Below are lines of data, and only some are wanted. Please repeat exactly those from the line that has "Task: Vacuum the" through the line that has "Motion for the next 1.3".

Data entries
----

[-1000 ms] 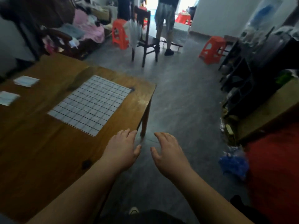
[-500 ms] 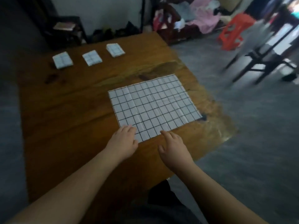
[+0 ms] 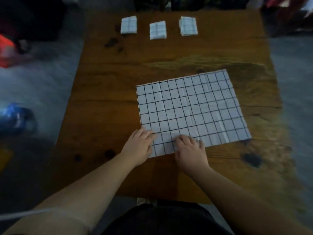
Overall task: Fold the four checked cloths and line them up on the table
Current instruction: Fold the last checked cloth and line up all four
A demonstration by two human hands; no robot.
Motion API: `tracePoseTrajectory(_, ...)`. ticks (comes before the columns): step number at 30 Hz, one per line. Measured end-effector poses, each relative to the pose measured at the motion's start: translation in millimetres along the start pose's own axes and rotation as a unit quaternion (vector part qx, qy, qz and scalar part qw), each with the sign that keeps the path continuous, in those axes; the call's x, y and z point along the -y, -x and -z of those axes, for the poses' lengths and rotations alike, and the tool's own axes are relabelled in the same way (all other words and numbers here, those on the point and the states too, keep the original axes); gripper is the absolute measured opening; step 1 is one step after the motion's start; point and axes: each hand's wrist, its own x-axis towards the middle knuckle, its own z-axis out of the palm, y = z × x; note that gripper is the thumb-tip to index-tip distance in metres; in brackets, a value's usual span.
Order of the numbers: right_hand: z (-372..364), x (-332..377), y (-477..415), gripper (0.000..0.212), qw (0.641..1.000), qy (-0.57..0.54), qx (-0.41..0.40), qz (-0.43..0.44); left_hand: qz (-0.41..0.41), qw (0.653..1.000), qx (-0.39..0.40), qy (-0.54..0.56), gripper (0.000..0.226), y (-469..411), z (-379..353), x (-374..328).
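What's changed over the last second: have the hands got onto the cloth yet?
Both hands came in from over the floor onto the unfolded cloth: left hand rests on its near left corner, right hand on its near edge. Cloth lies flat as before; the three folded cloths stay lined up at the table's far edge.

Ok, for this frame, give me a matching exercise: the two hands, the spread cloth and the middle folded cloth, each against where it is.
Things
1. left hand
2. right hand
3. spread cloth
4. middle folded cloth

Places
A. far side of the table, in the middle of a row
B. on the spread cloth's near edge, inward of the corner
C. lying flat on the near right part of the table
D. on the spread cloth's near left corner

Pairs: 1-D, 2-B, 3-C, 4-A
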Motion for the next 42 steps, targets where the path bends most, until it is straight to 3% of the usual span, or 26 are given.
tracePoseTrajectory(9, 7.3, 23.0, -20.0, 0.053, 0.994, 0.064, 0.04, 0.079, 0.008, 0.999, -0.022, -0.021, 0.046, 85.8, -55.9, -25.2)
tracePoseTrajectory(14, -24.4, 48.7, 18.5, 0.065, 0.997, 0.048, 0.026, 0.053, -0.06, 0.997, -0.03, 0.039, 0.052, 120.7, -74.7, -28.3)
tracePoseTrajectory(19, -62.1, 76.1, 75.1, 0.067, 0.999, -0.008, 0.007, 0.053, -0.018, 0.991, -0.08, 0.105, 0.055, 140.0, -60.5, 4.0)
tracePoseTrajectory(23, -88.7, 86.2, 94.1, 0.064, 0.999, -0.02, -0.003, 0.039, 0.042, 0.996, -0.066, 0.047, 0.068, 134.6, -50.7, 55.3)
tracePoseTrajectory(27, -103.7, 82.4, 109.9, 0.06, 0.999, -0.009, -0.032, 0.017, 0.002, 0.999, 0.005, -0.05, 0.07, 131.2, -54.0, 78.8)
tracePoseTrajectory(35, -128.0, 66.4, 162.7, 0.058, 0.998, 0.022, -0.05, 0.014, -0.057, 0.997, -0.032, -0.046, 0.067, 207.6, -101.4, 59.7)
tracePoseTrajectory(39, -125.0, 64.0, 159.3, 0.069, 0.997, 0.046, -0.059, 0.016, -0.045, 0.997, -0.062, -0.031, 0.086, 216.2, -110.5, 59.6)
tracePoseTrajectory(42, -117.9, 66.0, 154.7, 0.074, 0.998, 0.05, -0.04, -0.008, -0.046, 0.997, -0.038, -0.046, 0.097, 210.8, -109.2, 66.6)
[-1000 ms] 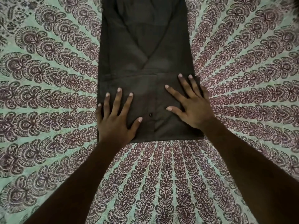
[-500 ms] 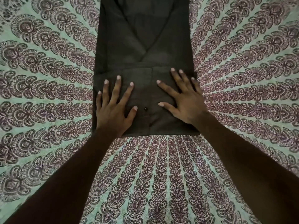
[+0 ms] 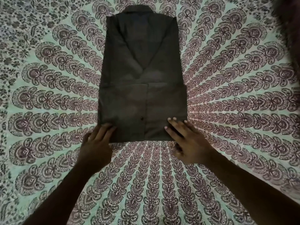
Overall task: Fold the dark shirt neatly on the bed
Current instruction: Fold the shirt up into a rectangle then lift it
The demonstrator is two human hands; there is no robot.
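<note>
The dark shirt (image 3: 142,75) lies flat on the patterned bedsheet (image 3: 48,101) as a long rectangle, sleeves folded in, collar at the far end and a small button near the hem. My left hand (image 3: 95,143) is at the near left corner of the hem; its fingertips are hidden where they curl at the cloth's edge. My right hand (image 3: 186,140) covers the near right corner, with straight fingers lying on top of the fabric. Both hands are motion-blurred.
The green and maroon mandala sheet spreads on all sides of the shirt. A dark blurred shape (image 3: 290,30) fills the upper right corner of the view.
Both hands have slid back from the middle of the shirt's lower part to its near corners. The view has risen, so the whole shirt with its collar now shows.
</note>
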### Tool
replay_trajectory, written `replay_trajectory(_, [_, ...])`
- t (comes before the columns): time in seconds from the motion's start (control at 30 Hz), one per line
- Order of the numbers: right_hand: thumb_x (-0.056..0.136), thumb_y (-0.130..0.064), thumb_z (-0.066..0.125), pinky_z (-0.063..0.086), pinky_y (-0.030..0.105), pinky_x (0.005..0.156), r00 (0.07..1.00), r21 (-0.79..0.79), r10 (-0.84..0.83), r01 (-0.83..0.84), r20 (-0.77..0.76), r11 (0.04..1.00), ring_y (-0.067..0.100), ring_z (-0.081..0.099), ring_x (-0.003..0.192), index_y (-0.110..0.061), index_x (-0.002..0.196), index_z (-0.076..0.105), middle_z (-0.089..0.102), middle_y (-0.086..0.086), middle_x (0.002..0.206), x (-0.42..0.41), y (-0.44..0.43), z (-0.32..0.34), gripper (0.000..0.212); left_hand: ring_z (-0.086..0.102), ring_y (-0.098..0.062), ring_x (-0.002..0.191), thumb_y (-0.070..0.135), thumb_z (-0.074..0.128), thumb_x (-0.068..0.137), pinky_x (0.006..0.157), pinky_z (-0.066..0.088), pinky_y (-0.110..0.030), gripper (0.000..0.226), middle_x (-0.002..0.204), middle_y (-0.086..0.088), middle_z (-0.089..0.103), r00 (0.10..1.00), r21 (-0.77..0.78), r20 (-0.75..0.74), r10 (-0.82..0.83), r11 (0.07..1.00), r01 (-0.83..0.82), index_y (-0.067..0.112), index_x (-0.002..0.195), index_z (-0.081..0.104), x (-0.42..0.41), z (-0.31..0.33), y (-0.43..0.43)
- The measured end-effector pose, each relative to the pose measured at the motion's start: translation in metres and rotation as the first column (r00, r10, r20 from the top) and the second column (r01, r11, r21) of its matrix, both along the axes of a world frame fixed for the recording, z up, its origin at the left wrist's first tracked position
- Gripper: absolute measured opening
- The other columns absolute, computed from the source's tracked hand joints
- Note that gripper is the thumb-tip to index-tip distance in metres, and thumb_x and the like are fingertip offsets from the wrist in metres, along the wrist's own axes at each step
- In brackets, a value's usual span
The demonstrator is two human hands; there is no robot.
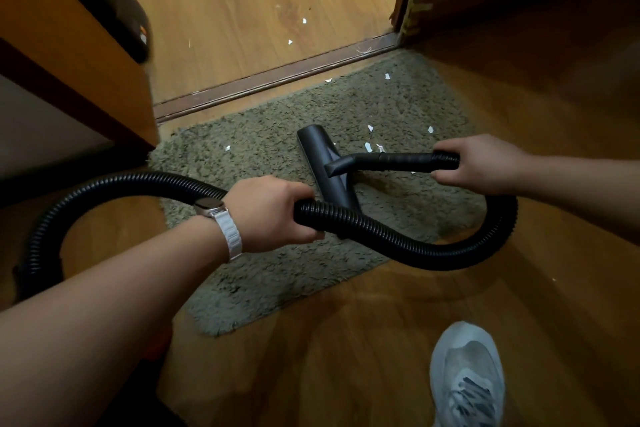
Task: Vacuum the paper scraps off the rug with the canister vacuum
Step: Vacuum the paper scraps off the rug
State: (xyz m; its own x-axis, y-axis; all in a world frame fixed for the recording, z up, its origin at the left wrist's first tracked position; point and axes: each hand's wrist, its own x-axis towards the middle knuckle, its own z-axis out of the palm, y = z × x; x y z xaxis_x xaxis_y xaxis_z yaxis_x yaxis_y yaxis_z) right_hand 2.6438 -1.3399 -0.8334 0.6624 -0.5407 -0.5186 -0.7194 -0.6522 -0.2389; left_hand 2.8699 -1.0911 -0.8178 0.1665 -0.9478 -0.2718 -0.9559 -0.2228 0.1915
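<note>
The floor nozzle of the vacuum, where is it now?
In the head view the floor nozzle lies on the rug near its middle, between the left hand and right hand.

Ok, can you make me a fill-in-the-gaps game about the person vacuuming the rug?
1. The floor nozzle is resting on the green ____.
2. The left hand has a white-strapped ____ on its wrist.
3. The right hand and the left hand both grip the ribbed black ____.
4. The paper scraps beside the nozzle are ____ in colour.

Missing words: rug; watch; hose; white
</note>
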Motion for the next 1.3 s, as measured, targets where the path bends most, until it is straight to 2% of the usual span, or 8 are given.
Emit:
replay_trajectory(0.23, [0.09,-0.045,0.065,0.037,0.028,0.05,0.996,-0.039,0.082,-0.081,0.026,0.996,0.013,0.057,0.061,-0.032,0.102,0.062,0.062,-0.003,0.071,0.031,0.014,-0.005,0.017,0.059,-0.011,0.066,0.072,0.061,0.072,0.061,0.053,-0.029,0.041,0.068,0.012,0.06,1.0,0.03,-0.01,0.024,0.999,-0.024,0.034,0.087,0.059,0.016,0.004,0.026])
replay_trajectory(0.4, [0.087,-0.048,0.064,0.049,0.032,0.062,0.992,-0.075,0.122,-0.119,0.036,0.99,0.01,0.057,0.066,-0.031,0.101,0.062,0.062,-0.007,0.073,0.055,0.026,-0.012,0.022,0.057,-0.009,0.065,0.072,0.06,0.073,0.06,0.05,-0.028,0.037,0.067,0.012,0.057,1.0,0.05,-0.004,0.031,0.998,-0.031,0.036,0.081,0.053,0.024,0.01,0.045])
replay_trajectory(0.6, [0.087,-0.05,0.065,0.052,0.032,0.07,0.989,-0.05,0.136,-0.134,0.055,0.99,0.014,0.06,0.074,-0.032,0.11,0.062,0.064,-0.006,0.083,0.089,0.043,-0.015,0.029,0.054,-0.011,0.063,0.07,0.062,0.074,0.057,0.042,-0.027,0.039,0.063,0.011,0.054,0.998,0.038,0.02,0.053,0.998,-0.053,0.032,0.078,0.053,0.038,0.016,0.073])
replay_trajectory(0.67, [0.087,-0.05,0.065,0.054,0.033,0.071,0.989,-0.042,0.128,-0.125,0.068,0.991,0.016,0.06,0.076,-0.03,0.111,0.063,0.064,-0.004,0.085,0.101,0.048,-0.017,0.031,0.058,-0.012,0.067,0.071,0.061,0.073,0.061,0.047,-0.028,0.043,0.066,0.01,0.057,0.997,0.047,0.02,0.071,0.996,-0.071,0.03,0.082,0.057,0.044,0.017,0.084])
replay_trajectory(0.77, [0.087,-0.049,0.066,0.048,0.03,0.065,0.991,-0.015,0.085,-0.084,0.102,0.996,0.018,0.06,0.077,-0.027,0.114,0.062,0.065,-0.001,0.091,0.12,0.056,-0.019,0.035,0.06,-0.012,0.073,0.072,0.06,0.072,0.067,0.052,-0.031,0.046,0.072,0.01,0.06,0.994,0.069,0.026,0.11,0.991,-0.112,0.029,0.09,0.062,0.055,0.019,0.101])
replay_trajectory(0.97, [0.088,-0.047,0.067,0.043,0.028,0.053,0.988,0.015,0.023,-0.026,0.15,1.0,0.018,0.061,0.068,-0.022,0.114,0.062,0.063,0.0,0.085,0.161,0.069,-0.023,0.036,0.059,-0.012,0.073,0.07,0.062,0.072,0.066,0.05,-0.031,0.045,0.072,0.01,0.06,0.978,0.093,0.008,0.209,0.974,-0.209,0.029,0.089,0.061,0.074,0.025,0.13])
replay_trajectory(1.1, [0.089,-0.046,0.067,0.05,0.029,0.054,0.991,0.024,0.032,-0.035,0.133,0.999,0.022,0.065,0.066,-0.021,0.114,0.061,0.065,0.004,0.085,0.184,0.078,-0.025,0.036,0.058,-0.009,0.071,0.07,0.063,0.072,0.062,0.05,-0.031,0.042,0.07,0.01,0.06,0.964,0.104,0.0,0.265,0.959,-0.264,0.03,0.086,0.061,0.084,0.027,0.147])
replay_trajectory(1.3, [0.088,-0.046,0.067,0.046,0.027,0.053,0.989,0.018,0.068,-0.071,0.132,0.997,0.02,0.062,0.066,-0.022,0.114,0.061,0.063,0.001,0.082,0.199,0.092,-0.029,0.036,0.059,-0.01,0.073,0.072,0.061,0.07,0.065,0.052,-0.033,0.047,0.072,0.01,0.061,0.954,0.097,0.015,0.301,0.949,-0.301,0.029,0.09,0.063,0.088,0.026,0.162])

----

**Answer area:**
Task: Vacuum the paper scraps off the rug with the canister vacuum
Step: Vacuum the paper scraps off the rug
State: (xyz m; its own x-axis, y-axis; all in a world frame fixed for the recording, z up, its origin at the left wrist's first tracked position; point and axes: each hand's wrist, its own x-axis towards the middle knuckle, its own z-axis out of the palm, y = z × x; x y z xaxis_x xaxis_y xaxis_z yaxis_x yaxis_y yaxis_z) right_hand 2.6438 -1.3399 -0.8334 0.6624 -0.5407 -0.5186 -0.7194 -0.6522 -0.2389; left_hand 2.8699 -1.0911 -0.8178 0.1665 -0.9478 -0.2718 -0.9559 -0.2228 0.1915
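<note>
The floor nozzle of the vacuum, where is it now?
In the head view the floor nozzle lies on the rug near its middle, between the left hand and right hand.

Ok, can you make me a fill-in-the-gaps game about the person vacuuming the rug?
1. The floor nozzle is resting on the green ____.
2. The left hand has a white-strapped ____ on its wrist.
3. The right hand and the left hand both grip the ribbed black ____.
4. The paper scraps beside the nozzle are ____ in colour.

Missing words: rug; watch; hose; white
</note>
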Motion for the next 1.3 s, as measured, targets where the path bends most, until it is straight to 2% of the usual span, or 8 are given.

The answer requires nothing further.